Historic district in Massachusetts, United States

Royalston Common Historic District is a historic district encompassing the historic village center of Royalston, Massachusetts. Centered on a long town common laid out in 1752, it is one of the best surviving examples of an 18th-century town center in the state. The district was listed on the National Register of Historic Places in 1976. The common was named as one of the 1,000 places to visit in Massachusetts by the Great Places in Massachusetts Commission.

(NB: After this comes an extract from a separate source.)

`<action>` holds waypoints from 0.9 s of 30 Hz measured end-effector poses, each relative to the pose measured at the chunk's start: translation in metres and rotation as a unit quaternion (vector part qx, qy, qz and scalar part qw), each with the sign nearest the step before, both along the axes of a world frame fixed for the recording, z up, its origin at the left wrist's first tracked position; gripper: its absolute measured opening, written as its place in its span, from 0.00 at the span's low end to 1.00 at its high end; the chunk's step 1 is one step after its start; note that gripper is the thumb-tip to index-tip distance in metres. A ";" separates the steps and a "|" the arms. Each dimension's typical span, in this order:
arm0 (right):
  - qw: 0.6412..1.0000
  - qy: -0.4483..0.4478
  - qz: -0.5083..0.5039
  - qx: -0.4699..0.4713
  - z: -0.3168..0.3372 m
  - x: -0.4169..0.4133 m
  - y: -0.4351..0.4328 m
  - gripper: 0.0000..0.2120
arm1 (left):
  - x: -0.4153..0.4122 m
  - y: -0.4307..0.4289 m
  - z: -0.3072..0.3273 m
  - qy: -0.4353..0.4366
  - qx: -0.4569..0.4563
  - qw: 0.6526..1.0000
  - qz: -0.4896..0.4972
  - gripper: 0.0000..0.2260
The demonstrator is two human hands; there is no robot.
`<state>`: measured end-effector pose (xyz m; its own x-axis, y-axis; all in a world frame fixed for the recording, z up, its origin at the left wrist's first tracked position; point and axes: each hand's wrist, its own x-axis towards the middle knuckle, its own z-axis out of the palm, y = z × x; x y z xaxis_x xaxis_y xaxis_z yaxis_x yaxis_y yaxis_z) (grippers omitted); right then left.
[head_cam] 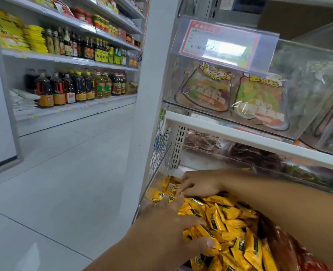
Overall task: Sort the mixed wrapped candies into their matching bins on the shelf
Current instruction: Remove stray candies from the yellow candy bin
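Both hands deep in the sorting: left hand [169,222] spread flat over yellow candies [232,227] heaped in the bottom bin [142,202], right hand [198,185] pinching one; next, probably picking out strays.

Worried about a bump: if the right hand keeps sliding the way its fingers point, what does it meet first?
Probably the few loose yellow candies just past the right hand; beyond them stands the bin's wire mesh side. Depth is unclear.
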<state>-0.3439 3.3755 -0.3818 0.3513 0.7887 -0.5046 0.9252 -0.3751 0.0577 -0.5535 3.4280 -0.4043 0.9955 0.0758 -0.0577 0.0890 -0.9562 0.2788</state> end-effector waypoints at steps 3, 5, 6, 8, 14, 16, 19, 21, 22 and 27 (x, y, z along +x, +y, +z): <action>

==Description and history==
The area that is now Royalston was purchased by a group of Boston businessmen in 1752, and its town common and cemetery were laid out at that time. Development progressed slowly in the 18th century, with a flurry of construction in 1800 resulting in the erection of several houses, shops, and a meeting house. The town was briefly of economic importance as a market center for surrounding agricultural communities, which waned by 1850. By then it had adopted its now largely residential character, with several fine houses built by the owners of mills in South Royalston adding some architectural interest.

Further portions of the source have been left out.